Your instructions
Restate the listing below line for line and word for word, without the pictures.

The data
□ □ □ □

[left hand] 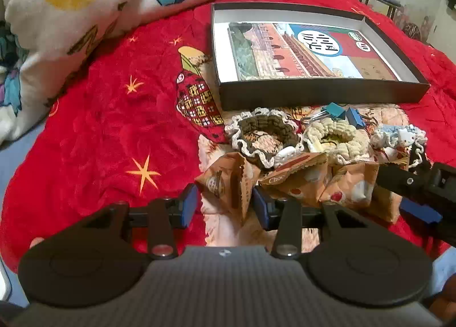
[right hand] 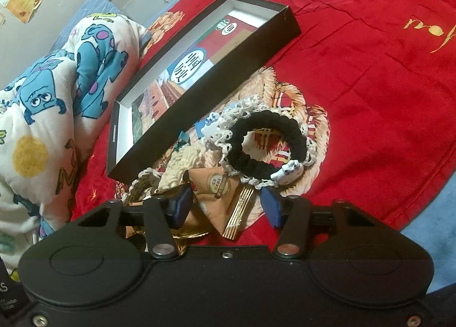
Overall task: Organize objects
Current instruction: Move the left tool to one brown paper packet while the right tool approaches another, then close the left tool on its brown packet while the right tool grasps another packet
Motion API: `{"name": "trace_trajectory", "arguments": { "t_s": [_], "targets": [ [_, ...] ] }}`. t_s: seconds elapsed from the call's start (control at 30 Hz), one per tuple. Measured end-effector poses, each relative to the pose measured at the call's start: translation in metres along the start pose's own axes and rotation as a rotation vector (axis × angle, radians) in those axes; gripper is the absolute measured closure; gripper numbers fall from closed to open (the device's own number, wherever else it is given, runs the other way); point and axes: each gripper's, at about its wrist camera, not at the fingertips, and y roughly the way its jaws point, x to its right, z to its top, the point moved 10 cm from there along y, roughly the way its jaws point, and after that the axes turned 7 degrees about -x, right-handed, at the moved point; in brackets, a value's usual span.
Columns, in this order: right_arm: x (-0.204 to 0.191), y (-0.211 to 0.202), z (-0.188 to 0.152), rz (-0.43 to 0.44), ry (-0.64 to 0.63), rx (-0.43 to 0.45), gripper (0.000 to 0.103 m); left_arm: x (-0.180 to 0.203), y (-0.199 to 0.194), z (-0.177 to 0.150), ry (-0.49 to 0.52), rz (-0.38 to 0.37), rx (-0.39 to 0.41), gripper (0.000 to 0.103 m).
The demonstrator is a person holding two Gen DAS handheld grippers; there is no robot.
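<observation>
Bed covered with a red printed blanket [left hand: 99,116]; items lie in a loose heap at the near edge of an open black box [left hand: 322,90], which sits upper right of centre in the left wrist view. Only a printed picture card [left hand: 299,50] lies flat in the box, so it reads as the likely destination for the sorting.

Left hand-held gripper [left hand: 225,204]: jaws half-spread, straddling a tan triangular snack packet [left hand: 228,184]. The blue pads look to sit at the packet's sides; a firm pinch is probable, though I cannot be certain of contact on both sides.

Right hand-held gripper [right hand: 225,204]: same posture over a second tan snack packet [right hand: 219,198], near the lower centre of its own view, pads flanking it, the left pad apparently touching it. Both tools tilt downward at the heap, one packet each, which suggests a paired pickup.

Around them:
- brown-and-white crocheted scrunchie [left hand: 265,136], just behind the packets
- cream crocheted scrunchie [left hand: 333,136], beside it
- black scrunchie with white lace edge [right hand: 270,150], small white charm attached
- blue binder clips [left hand: 339,114], against the box wall
- a small cat-face charm on pale blue crochet [left hand: 404,134]

In the way: more packets overlap in the middle, and scrunchies rest on their far corners, so lifting may drag neighbours. The box's near wall must be cleared. A cartoon-print quilt [left hand: 85,13] fills the upper left, well apart.
</observation>
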Motion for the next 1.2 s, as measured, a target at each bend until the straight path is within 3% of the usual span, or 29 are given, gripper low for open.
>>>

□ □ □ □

Task output
[left hand] 
[right hand] 
Overall task: Organize objects
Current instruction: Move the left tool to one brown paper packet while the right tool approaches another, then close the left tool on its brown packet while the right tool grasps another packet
Motion API: `{"name": "trace_trajectory", "arguments": { "t_s": [_], "targets": [ [_, ...] ] }}`. t_s: seconds elapsed from the call's start (control at 30 Hz), one per tuple. Measured end-effector poses, each relative to the pose measured at the call's start: translation in metres along the start pose's own axes and rotation as a rotation vector (axis × angle, radians) in those axes; gripper is the absolute measured closure; gripper numbers fall from closed to open (the device's own number, wherever else it is given, runs the other way); point and axes: each gripper's, at about its wrist camera, not at the fingertips, and y roughly the way its jaws point, x to its right, z to its top, the point moved 10 cm from there along y, roughly the way its jaws point, and after that the axes turned 7 degrees about -x, right-handed, at the moved point; in brackets, a value's usual span.
Columns, in this order: right_arm: x (-0.204 to 0.191), y (-0.211 to 0.202), z (-0.188 to 0.152), rz (-0.43 to 0.44), ry (-0.64 to 0.63), rx (-0.43 to 0.45), gripper (0.000 to 0.103 m); left_arm: x (-0.180 to 0.203), y (-0.199 to 0.194), z (-0.177 to 0.150), ry (-0.49 to 0.52), rz (-0.38 to 0.37), rx (-0.39 to 0.41), gripper (0.000 to 0.103 m).
The demonstrator is a person holding two Gen DAS handheld grippers; there is no robot.
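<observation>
Bed covered with a red printed blanket [left hand: 99,116]; items lie in a loose heap at the near edge of an open black box [left hand: 322,90], which sits upper right of centre in the left wrist view. Only a printed picture card [left hand: 299,50] lies flat in the box, so it reads as the likely destination for the sorting.

Left hand-held gripper [left hand: 225,204]: jaws half-spread, straddling a tan triangular snack packet [left hand: 228,184]. The blue pads look to sit at the packet's sides; a firm pinch is probable, though I cannot be certain of contact on both sides.

Right hand-held gripper [right hand: 225,204]: same posture over a second tan snack packet [right hand: 219,198], near the lower centre of its own view, pads flanking it, the left pad apparently touching it. Both tools tilt downward at the heap, one packet each, which suggests a paired pickup.

Around them:
- brown-and-white crocheted scrunchie [left hand: 265,136], just behind the packets
- cream crocheted scrunchie [left hand: 333,136], beside it
- black scrunchie with white lace edge [right hand: 270,150], small white charm attached
- blue binder clips [left hand: 339,114], against the box wall
- a small cat-face charm on pale blue crochet [left hand: 404,134]

In the way: more packets overlap in the middle, and scrunchies rest on their far corners, so lifting may drag neighbours. The box's near wall must be cleared. A cartoon-print quilt [left hand: 85,13] fills the upper left, well apart.
</observation>
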Motion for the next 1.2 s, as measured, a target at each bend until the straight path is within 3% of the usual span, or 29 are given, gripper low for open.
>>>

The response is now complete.